Goal of the exercise → The complete listing should be restated word for word.

+---+

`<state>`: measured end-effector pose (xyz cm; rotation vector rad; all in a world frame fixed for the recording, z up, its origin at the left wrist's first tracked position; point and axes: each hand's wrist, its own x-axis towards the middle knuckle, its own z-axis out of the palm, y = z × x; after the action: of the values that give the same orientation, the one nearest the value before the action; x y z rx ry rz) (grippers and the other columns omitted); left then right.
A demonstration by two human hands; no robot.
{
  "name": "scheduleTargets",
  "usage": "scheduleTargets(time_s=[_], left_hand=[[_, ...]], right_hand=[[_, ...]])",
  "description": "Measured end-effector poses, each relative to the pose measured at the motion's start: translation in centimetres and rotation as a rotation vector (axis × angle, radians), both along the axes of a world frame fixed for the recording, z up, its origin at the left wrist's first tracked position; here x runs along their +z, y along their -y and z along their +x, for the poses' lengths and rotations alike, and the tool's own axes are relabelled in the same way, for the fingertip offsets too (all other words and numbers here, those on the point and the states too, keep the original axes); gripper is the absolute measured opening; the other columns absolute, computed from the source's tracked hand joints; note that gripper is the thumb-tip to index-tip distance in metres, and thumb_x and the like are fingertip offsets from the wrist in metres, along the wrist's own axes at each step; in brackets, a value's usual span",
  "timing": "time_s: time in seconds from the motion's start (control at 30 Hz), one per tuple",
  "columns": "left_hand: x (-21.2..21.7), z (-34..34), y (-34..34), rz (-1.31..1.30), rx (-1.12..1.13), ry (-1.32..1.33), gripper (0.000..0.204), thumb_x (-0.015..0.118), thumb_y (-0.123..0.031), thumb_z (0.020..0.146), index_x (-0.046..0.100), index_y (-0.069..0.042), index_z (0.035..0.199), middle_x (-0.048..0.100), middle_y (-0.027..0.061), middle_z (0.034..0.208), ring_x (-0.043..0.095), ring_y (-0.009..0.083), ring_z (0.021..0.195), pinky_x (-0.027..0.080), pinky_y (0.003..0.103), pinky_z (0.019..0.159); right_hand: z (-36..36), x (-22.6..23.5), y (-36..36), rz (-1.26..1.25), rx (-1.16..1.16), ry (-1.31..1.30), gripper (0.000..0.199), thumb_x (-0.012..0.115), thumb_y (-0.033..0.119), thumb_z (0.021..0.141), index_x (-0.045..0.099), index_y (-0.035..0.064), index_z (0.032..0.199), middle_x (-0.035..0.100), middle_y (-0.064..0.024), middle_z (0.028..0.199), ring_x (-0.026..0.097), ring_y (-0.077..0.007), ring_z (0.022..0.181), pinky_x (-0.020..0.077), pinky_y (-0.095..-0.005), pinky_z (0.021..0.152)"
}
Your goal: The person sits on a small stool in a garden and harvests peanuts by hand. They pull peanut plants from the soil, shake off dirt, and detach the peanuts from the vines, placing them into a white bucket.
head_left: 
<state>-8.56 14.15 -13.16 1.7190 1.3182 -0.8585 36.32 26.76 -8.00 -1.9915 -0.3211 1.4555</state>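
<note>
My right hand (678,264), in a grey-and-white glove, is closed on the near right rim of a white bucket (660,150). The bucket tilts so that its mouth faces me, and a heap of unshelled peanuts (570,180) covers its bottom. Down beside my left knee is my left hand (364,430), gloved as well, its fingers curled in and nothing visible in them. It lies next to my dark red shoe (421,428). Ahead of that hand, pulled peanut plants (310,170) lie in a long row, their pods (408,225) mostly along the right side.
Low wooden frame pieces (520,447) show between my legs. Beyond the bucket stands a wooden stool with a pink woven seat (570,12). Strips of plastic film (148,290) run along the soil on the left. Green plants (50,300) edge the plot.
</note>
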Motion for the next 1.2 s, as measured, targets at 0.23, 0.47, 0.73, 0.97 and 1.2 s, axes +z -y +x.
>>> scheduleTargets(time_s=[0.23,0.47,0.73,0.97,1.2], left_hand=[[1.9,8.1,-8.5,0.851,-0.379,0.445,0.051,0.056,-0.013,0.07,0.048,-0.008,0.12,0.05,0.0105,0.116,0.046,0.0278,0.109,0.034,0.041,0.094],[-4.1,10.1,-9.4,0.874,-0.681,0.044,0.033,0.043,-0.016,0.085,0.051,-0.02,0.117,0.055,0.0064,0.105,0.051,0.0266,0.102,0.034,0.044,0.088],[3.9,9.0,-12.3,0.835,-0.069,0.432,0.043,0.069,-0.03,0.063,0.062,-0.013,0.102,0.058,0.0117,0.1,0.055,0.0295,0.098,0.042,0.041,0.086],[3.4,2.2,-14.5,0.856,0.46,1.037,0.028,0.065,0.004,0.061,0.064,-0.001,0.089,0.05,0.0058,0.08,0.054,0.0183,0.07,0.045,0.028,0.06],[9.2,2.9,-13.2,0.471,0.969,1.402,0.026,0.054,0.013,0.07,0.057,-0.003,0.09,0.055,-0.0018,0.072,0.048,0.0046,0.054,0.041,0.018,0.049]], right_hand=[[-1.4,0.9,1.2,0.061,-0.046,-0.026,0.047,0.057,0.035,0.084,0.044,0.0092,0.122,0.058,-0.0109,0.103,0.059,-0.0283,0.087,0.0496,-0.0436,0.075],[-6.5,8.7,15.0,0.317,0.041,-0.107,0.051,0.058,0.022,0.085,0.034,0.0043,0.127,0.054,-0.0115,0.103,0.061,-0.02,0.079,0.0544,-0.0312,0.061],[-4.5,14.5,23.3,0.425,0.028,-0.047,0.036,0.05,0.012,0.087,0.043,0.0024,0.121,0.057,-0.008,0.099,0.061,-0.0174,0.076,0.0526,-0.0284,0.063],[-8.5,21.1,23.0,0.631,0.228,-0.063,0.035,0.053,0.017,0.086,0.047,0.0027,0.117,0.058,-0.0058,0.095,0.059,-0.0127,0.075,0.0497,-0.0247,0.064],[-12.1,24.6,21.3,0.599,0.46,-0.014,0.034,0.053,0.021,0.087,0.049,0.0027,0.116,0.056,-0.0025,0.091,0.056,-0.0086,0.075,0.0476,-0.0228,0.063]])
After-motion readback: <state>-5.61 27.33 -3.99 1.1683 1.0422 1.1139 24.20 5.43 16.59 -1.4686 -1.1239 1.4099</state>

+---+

Solution →
`<state>`: measured end-effector pose (xyz cm; rotation vector rad; all in a world frame fixed for the recording, z up, its origin at the left wrist's first tracked position; point and axes: each hand's wrist, its own x-axis towards the middle knuckle, its own z-axis out of the palm, y = z × x; after the action: of the values that give the same orientation, the one nearest the value before the action; x y z rx ry rz) (grippers and the other columns omitted); left then right.
A demonstration by two human hands; no robot.
{
  "name": "scheduleTargets",
  "usage": "scheduleTargets(time_s=[_], left_hand=[[_, ...]], right_hand=[[_, ...]])",
  "description": "Measured end-effector poses, each relative to the pose measured at the motion's start: translation in centimetres and rotation as a rotation vector (axis × angle, radians), both along the axes of a world frame fixed for the recording, z up, its origin at the left wrist's first tracked position; here x runs along their +z, y along their -y and z along their +x, for the poses' lengths and rotations alike, and the tool's own axes are relabelled in the same way, for the fingertip offsets too (all other words and numbers here, those on the point and the states too, keep the original axes); gripper is the absolute measured opening; the other columns absolute, computed from the source's tracked hand joints; note that gripper is the thumb-tip to index-tip distance in metres, and thumb_x and the like are fingertip offsets from the wrist in metres, along the wrist's own axes at each step; in brackets, a value's usual span",
  "timing": "time_s: time in seconds from the motion's start (control at 30 Hz), one per tuple",
  "columns": "left_hand: x (-21.2..21.7), z (-34..34), y (-34..34), rz (-1.31..1.30), rx (-1.12..1.13), ry (-1.32..1.33), gripper (0.000..0.204), thumb_x (-0.015..0.118), thumb_y (-0.123..0.031), thumb_z (0.020..0.146), index_x (-0.046..0.100), index_y (-0.069..0.042), index_z (0.035..0.199), middle_x (-0.048..0.100), middle_y (-0.027..0.061), middle_z (0.034..0.208), ring_x (-0.043..0.095), ring_y (-0.009..0.083), ring_z (0.021..0.195), pinky_x (-0.027..0.080), pinky_y (0.003..0.103), pinky_z (0.019..0.159); right_hand: z (-36..36), x (-22.6..23.5), y (-36..36), rz (-1.26..1.25), rx (-1.16..1.16), ry (-1.31..1.30), gripper (0.000..0.199), thumb_x (-0.012..0.115), thumb_y (-0.033..0.119), thumb_z (0.021..0.141), index_x (-0.045..0.099), index_y (-0.035..0.064), index_z (0.032..0.199), middle_x (-0.035..0.100), middle_y (-0.064..0.024), middle_z (0.028..0.199), ring_x (-0.026..0.097), ring_y (-0.077..0.007), ring_z (0.022..0.181), pinky_x (-0.020..0.077), pinky_y (-0.095..-0.005), pinky_z (0.021..0.152)"
}
Your goal: The person sits on a small stool in a garden and harvests peanuts by hand. They pull peanut plants from the soil, shake off dirt, and detach the peanuts from the vines, placing them into a white bucket.
head_left: 
<state>-8.56 14.15 -13.16 1.7190 1.3182 -0.8585 36.32 26.76 -8.00 -1.9915 -0.3211 1.4555</state>
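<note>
My right hand (678,264), in a grey-and-white glove, is closed on the near right rim of a white bucket (660,150). The bucket tilts so that its mouth faces me, and a heap of unshelled peanuts (570,180) covers its bottom. Down beside my left knee is my left hand (364,430), gloved as well, its fingers curled in and nothing visible in them. It lies next to my dark red shoe (421,428). Ahead of that hand, pulled peanut plants (310,170) lie in a long row, their pods (408,225) mostly along the right side.
Low wooden frame pieces (520,447) show between my legs. Beyond the bucket stands a wooden stool with a pink woven seat (570,12). Strips of plastic film (148,290) run along the soil on the left. Green plants (50,300) edge the plot.
</note>
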Motion for the next 1.2 s, as measured, targets at 0.23, 0.47, 0.73, 0.97 and 1.2 s, axes +z -y +x.
>>> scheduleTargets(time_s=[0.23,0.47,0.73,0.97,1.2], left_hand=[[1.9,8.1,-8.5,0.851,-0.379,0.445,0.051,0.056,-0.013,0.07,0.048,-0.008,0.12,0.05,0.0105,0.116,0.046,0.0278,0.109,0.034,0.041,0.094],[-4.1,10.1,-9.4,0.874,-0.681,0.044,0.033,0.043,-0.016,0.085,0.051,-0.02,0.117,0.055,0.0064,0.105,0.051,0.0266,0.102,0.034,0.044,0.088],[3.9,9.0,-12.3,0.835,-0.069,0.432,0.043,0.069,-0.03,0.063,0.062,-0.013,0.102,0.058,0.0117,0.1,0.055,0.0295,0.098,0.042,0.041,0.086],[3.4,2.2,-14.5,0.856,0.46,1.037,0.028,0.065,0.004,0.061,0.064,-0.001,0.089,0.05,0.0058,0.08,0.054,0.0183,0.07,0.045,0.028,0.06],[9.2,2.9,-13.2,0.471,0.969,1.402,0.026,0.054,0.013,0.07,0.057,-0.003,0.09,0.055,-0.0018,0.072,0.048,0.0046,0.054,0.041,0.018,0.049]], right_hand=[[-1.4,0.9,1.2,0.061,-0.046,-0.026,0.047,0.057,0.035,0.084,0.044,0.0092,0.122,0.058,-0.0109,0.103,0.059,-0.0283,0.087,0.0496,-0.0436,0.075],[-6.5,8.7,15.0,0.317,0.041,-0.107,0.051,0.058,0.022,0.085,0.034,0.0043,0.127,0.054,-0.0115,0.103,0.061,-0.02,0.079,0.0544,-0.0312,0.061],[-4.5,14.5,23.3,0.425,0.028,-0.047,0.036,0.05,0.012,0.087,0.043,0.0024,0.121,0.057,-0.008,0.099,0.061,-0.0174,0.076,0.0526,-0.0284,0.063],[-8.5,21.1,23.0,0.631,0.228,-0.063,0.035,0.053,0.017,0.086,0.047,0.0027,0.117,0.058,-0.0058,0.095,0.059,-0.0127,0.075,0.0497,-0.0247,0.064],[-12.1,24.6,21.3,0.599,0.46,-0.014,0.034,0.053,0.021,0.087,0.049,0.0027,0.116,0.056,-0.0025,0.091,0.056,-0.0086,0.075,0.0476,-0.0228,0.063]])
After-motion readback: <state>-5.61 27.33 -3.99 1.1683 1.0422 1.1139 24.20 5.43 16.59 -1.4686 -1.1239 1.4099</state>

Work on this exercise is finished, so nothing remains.